Stored items from a collection

────────────────────

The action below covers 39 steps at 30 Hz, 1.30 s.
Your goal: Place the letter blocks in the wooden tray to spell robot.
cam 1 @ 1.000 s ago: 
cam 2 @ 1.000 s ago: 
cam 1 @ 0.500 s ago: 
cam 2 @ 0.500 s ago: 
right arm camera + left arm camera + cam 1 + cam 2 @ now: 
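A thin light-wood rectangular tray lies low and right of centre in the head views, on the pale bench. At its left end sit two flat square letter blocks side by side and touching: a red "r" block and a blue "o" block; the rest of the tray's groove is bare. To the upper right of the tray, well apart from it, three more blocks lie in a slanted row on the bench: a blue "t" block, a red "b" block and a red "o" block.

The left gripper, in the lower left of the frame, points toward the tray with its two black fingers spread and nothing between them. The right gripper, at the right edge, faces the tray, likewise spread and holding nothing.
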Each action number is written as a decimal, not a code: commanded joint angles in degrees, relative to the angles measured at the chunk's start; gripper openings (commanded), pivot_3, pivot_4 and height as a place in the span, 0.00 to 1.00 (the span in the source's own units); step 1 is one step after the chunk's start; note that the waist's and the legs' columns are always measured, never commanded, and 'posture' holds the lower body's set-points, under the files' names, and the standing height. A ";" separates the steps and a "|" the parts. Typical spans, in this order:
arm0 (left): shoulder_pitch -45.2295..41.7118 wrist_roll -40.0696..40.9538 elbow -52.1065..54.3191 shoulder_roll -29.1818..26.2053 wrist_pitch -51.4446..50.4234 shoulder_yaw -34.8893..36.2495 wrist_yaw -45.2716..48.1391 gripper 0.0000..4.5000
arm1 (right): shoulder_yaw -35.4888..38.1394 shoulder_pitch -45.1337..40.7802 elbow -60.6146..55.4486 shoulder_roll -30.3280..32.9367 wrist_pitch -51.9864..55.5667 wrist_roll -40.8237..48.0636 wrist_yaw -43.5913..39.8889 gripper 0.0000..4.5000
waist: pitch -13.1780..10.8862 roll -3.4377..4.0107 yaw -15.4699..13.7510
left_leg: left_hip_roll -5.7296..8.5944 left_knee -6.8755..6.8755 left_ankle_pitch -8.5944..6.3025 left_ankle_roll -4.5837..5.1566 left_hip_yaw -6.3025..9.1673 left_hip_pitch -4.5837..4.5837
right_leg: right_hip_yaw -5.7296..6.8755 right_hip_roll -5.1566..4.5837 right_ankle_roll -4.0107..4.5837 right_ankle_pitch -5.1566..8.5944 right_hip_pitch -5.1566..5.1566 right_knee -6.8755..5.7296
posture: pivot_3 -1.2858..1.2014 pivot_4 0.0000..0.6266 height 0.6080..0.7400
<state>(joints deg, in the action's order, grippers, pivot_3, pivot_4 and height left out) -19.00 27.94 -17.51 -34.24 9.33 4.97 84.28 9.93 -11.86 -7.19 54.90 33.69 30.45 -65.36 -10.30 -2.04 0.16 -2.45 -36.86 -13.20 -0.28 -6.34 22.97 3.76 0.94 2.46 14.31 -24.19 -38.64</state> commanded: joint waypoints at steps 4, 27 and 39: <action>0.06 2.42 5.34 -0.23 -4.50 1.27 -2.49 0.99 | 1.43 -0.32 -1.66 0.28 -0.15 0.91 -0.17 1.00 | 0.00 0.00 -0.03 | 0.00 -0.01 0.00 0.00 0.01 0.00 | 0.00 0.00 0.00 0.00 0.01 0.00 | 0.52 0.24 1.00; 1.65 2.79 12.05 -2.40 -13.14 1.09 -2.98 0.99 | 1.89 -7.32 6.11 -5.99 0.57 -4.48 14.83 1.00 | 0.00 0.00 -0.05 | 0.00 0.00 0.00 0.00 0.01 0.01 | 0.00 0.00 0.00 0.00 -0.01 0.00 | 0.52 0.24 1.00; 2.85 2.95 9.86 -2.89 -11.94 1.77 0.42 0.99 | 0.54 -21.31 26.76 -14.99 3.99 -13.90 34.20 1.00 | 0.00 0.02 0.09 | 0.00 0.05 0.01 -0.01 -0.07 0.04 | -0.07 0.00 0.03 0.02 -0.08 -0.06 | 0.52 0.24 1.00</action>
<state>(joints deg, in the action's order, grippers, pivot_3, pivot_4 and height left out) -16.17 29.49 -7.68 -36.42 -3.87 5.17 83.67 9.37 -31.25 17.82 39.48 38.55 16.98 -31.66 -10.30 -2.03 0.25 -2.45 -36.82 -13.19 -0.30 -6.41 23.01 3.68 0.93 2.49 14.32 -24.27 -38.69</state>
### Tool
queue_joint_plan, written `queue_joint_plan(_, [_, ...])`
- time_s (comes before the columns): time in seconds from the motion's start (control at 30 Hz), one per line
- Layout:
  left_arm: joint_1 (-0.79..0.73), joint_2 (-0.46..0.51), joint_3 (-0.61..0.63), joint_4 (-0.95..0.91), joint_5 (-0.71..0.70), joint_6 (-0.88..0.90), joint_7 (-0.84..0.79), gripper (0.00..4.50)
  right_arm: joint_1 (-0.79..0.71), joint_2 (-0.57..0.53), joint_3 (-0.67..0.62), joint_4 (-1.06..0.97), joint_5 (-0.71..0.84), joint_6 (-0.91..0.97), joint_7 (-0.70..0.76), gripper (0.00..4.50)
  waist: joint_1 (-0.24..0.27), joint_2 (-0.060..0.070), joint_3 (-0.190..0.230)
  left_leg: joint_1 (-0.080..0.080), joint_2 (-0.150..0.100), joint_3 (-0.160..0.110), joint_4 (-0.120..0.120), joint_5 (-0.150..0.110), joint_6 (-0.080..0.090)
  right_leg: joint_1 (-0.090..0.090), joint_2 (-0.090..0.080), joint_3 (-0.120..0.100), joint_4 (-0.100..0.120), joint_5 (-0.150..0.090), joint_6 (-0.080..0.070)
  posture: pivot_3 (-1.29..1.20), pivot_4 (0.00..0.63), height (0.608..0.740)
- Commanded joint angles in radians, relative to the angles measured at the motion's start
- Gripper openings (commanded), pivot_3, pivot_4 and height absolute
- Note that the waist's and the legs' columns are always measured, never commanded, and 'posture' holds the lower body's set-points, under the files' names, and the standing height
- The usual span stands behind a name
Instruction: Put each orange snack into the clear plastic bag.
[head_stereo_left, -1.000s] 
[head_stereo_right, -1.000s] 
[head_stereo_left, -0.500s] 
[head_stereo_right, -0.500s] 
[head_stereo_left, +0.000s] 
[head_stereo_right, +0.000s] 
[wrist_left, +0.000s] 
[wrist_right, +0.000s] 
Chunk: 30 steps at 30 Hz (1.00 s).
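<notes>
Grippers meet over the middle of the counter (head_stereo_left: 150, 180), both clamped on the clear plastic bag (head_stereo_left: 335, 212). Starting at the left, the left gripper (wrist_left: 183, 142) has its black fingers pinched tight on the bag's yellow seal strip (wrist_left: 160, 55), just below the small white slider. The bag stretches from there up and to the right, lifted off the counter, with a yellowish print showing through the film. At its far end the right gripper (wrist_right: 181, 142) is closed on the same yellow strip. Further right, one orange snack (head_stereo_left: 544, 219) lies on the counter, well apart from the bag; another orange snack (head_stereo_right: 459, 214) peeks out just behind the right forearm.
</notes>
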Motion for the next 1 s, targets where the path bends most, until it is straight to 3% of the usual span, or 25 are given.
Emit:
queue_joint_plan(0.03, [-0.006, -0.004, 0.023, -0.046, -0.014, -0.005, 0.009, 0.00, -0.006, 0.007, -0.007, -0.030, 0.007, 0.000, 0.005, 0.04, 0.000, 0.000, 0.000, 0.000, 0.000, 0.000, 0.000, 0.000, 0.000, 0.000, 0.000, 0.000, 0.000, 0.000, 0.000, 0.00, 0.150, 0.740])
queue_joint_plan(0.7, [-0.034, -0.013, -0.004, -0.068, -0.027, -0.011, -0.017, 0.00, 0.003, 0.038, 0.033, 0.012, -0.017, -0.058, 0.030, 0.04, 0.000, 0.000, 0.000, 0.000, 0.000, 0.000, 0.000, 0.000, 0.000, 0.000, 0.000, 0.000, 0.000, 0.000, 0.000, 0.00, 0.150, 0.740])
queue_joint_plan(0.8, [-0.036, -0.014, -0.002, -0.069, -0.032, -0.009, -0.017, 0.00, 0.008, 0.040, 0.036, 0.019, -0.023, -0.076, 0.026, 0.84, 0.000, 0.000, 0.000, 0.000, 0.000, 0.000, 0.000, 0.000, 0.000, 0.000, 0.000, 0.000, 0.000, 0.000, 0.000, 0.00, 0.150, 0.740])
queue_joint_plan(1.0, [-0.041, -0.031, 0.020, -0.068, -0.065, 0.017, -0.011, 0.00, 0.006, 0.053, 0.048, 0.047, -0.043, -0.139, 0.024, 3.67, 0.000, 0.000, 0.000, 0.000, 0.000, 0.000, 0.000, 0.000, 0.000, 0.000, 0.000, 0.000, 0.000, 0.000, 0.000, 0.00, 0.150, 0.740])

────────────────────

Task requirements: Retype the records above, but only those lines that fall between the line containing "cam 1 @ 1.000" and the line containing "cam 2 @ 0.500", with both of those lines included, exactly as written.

Task solution:
cam 1 @ 1.000 s ago: 
cam 2 @ 1.000 s ago: 
cam 1 @ 0.500 s ago: 
cam 2 @ 0.500 s ago: 

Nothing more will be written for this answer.